** What to produce **
Retype all of the entries exactly as they appear.

+++ Records for this exercise

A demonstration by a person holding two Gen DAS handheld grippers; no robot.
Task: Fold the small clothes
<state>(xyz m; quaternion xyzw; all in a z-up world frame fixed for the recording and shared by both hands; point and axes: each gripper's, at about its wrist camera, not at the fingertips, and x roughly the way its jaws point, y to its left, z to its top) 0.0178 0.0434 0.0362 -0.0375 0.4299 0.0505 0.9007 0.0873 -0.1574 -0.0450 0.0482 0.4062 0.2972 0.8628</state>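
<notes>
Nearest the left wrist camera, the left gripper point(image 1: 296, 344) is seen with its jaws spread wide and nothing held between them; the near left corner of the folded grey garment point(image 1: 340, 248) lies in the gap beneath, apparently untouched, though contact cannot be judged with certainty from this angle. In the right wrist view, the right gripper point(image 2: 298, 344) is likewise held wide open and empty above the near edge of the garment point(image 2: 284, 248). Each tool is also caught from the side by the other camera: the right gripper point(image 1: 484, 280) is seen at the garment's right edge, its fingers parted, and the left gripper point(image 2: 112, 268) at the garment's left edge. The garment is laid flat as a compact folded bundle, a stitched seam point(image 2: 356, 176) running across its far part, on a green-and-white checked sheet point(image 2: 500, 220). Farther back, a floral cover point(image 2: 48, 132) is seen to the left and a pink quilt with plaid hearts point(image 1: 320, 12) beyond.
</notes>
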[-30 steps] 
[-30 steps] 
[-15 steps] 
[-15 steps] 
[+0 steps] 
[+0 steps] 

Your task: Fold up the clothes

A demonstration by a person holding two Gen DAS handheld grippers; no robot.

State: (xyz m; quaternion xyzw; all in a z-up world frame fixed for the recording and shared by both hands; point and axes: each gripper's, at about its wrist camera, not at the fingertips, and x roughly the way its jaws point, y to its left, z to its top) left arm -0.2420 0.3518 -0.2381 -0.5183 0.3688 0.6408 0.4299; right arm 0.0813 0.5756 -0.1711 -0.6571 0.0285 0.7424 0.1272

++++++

** Answer space **
A demonstration by a person holding two Gen DAS handheld grippers; no robot.
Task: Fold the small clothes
<state>(xyz m; quaternion xyzw; all in a z-up world frame fixed for the recording and shared by both hands; point and axes: each gripper's, at about its wrist camera, not at the fingertips, and x roughly the way its jaws point, y to its left, z to its top) 0.0178 0.0434 0.0362 -0.0375 0.4299 0.0505 0.9007 0.0873 -0.1574 -0.0450 0.0482 0.4062 0.2972 0.8628</state>
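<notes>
Nearest the left wrist camera, the left gripper point(image 1: 296, 344) is seen with its jaws spread wide and nothing held between them; the near left corner of the folded grey garment point(image 1: 340, 248) lies in the gap beneath, apparently untouched, though contact cannot be judged with certainty from this angle. In the right wrist view, the right gripper point(image 2: 298, 344) is likewise held wide open and empty above the near edge of the garment point(image 2: 284, 248). Each tool is also caught from the side by the other camera: the right gripper point(image 1: 484, 280) is seen at the garment's right edge, its fingers parted, and the left gripper point(image 2: 112, 268) at the garment's left edge. The garment is laid flat as a compact folded bundle, a stitched seam point(image 2: 356, 176) running across its far part, on a green-and-white checked sheet point(image 2: 500, 220). Farther back, a floral cover point(image 2: 48, 132) is seen to the left and a pink quilt with plaid hearts point(image 1: 320, 12) beyond.
</notes>
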[-30 steps] 
[-30 steps] 
[-15 steps] 
[-15 steps] 
[+0 steps] 
[+0 steps] 

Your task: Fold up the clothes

A demonstration by a person holding two Gen DAS handheld grippers; no robot.

State: (xyz m; quaternion xyzw; all in a z-up world frame fixed for the recording and shared by both hands; point and axes: each gripper's, at about its wrist camera, not at the fingertips, and x roughly the way its jaws point, y to its left, z to its top) left arm -0.2420 0.3518 -0.2381 -0.5183 0.3688 0.6408 0.4299; right arm 0.0813 0.5756 -0.1711 -0.6571 0.0285 0.7424 0.1272

The output is complete, and nothing more is needed.